Reproduce exactly, and only, the lines below from the one containing "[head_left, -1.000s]" through the one containing "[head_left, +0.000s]".

[Entries shown — start]

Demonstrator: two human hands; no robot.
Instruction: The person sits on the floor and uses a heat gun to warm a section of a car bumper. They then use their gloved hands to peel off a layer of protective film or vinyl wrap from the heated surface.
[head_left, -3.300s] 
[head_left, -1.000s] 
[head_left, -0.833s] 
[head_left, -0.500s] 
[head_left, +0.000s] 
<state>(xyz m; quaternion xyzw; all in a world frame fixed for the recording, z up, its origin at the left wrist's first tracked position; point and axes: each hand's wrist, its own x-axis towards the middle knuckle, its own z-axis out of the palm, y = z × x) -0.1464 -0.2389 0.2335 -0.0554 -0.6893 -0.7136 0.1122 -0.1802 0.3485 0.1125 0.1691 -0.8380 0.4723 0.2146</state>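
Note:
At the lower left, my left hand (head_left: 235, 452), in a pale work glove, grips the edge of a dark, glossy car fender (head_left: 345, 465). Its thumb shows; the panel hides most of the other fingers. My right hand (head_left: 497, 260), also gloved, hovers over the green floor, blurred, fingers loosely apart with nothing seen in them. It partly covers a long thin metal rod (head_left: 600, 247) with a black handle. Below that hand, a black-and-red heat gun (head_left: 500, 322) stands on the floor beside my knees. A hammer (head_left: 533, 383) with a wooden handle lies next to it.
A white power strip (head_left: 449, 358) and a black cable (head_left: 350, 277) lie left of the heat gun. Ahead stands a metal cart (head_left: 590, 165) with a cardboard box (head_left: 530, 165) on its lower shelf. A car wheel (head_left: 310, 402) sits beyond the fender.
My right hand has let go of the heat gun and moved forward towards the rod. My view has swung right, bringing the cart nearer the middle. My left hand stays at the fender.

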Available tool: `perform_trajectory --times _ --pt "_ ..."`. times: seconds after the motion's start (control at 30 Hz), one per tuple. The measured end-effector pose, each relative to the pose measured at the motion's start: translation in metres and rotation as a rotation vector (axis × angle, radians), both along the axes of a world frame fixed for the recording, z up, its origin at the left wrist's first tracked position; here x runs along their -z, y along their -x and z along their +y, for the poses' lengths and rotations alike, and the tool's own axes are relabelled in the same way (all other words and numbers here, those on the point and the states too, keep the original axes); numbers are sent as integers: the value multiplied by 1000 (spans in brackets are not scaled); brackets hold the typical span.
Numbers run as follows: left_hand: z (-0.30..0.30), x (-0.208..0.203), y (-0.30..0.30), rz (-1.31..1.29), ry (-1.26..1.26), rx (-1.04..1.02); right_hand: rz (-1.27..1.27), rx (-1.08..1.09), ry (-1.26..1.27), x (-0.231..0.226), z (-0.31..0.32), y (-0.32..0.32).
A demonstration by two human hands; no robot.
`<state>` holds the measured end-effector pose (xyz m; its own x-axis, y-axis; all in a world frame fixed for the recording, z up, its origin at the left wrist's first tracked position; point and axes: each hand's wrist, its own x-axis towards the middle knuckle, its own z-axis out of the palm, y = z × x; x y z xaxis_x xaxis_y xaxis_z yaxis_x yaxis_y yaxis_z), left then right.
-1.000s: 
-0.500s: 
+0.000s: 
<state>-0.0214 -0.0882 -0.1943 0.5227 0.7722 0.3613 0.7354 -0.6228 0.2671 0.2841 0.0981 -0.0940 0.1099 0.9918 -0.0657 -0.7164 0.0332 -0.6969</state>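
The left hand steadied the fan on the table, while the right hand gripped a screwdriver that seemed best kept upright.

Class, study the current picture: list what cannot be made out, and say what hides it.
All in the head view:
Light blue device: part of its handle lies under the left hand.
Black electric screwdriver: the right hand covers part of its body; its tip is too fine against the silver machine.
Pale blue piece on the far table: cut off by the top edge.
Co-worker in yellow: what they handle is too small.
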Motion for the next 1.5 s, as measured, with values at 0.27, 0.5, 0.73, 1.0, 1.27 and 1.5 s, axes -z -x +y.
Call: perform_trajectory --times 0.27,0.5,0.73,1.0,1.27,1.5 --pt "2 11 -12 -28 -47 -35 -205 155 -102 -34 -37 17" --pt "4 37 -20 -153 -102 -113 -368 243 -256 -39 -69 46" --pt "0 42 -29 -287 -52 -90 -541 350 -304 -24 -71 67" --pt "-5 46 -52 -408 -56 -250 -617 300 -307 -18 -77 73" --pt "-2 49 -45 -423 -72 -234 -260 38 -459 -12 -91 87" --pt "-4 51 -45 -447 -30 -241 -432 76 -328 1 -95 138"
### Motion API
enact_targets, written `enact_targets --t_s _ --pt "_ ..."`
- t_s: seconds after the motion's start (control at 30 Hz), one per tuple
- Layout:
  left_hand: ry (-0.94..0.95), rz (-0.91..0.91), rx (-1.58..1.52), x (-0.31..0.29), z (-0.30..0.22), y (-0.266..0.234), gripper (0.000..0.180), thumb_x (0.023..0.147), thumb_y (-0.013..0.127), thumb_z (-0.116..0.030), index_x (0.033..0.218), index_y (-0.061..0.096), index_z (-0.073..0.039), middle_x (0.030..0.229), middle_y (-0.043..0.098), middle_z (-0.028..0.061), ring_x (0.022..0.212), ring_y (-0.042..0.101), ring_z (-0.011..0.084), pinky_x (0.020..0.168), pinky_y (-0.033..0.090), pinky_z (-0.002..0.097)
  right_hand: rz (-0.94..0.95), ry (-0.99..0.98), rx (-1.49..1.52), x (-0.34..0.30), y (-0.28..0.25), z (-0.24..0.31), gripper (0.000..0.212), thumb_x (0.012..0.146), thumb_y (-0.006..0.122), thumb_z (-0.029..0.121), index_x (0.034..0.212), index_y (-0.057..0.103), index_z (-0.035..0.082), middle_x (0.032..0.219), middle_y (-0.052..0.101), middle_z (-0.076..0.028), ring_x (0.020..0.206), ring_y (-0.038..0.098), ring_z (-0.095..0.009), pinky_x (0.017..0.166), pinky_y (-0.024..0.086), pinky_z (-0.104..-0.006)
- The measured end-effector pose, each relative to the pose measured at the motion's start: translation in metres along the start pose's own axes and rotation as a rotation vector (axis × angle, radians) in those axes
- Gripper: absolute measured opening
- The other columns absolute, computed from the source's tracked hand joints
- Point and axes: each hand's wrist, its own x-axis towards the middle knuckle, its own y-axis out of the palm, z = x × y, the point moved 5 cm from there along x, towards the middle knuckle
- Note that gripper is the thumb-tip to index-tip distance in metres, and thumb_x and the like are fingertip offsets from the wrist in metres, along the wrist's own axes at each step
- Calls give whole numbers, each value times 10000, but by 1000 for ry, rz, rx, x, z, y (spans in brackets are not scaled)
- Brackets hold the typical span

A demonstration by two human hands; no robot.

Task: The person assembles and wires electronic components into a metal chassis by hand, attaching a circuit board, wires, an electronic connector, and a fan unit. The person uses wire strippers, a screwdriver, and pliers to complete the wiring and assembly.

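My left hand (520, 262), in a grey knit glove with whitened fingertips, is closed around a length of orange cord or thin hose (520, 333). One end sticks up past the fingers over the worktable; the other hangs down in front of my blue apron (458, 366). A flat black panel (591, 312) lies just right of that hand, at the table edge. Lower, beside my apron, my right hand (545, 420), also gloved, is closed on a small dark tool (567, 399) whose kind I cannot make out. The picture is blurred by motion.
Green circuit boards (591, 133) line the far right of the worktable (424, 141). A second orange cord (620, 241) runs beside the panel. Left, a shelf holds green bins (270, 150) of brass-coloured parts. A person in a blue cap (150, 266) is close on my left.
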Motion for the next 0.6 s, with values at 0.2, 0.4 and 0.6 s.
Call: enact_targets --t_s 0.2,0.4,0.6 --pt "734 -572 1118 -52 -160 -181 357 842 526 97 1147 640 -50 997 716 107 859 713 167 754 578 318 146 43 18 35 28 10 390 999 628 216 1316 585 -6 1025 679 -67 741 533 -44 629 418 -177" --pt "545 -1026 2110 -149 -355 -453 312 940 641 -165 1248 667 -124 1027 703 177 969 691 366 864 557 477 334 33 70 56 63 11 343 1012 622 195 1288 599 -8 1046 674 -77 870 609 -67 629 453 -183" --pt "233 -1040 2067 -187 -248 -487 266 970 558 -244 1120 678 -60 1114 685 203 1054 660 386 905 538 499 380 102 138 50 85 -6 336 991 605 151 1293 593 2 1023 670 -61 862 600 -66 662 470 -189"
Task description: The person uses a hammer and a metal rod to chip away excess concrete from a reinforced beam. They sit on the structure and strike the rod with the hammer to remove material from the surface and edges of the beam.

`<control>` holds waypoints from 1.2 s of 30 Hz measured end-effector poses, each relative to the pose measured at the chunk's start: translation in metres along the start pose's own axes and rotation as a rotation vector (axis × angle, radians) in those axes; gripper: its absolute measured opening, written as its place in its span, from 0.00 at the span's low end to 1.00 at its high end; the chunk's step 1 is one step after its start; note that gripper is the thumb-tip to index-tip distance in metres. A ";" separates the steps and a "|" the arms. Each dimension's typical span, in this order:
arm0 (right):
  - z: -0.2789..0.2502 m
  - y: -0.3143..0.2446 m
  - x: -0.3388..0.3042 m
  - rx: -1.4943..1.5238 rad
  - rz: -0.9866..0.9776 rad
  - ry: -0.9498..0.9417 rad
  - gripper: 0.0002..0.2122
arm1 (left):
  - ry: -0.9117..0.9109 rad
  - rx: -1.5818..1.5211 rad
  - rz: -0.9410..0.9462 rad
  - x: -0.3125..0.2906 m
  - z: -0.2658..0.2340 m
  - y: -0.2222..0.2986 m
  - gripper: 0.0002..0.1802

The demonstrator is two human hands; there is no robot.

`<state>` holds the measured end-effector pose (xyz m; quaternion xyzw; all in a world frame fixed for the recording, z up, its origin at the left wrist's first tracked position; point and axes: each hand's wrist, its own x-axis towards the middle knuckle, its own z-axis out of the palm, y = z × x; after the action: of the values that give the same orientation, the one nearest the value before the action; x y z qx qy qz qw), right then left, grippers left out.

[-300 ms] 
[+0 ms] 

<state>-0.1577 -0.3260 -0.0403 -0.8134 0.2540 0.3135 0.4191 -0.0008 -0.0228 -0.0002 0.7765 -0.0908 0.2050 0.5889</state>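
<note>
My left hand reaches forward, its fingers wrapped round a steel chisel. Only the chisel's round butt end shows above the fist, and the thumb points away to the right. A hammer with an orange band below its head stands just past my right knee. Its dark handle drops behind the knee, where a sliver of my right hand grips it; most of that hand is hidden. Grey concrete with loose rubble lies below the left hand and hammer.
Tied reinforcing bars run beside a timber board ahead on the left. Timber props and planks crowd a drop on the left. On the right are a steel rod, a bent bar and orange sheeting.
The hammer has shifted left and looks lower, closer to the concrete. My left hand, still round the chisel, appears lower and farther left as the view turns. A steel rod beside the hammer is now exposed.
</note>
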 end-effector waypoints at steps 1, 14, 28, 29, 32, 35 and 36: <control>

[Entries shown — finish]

**Answer box**
[head_left, -1.000s] 
[head_left, -0.833s] 
[head_left, -0.500s] 
[head_left, +0.000s] 

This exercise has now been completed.